Since the surprise discovery last year of trace amounts of water on the moon, scientists have been redefining their concept of Earth's rocky neighbor. Now researchers say the water on the moon comes in three different flavors.
Until recently the moon was thought to be bone dry. But measurements in the last year from the Mini-SAR and Moon Mineralogy Mapper (M3 or "M-cubed") instruments on India's Chandrayaan-1 moon probe and from NASA's recent LCROSS mission have proved that wrong.
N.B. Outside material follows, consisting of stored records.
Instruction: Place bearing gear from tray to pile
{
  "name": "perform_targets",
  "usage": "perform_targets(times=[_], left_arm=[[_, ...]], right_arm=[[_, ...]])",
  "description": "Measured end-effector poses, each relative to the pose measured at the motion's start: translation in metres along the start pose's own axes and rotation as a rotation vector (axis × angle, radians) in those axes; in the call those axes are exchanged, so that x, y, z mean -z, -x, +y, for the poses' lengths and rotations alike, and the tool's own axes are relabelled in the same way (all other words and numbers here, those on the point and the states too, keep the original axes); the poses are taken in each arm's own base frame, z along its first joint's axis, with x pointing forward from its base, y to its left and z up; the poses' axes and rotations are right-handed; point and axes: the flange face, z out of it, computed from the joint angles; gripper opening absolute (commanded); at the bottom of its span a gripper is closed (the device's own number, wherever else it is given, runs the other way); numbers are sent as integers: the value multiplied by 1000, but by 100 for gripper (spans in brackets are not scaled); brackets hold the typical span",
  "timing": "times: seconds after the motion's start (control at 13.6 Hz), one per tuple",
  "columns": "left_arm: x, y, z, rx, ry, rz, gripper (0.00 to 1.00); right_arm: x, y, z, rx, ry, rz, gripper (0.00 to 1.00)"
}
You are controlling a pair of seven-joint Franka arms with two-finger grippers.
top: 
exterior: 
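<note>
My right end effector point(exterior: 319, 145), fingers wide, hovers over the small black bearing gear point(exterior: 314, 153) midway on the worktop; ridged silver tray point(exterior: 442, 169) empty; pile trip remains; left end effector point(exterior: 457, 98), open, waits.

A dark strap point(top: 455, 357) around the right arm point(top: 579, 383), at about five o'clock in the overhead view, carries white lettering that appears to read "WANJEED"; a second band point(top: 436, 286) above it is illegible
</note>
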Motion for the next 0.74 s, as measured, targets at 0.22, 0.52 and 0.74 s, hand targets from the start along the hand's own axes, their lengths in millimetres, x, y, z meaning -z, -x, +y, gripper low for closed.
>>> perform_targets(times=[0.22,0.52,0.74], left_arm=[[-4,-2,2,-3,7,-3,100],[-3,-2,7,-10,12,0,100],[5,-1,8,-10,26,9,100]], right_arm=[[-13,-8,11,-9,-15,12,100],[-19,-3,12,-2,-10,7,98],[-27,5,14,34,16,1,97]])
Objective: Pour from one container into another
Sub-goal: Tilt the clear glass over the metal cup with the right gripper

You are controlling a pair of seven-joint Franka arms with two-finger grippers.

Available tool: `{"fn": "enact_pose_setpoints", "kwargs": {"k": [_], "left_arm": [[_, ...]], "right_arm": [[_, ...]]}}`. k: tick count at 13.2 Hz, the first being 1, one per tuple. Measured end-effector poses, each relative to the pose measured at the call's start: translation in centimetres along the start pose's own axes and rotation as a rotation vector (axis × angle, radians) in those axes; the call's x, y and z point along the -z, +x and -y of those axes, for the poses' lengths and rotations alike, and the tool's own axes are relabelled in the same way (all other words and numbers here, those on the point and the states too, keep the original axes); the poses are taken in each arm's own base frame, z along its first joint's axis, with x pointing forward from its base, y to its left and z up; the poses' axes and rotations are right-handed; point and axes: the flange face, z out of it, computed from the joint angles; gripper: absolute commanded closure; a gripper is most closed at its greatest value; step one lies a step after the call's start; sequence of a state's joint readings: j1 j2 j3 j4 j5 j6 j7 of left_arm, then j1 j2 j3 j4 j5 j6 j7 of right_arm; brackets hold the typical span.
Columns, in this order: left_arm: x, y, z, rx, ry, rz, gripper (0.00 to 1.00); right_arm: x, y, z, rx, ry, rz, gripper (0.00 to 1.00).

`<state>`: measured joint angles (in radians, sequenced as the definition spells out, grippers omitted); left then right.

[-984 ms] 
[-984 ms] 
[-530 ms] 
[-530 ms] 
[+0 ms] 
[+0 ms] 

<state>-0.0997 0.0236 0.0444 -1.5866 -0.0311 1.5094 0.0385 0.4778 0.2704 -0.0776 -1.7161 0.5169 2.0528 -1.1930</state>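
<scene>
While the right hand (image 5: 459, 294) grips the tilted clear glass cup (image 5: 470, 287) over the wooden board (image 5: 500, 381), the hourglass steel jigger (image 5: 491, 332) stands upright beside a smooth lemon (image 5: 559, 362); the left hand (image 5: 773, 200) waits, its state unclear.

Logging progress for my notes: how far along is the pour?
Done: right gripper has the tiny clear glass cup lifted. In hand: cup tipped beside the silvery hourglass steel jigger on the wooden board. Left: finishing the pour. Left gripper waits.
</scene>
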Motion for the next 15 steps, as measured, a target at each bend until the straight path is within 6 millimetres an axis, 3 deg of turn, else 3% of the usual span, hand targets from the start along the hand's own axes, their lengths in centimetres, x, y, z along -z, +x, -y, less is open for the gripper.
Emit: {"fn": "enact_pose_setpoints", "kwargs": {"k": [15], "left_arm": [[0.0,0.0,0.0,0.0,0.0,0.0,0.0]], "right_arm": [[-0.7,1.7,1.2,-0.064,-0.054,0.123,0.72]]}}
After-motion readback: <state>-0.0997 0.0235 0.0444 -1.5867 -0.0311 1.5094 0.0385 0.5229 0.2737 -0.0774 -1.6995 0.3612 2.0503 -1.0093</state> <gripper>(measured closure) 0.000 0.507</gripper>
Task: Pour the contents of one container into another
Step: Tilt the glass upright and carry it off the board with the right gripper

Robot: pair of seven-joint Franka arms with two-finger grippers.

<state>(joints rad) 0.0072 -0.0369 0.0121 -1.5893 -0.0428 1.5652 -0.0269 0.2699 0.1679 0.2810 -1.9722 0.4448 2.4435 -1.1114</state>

Mini-SAR found 40 craters, each containing frozen water at least 6.6 feet (2 meters) deep on the lunar surface – which adds up to 600 million tons of lunar ice stuff altogether. LCROSS slammed into the moon on Oct. 9, 2009 and found evidence of water in another crater.
"So far we've found three types of moon water," said Paul Spudis of the Lunar and Planetary Institute in Houston, Texas. "We have Mini-SAR's thick lenses of nearly pure crater ice, LCROSS's fluffy mix of ice crystals and dirt, and M-cube's thin layer that comes and goes all across the surface of the moon."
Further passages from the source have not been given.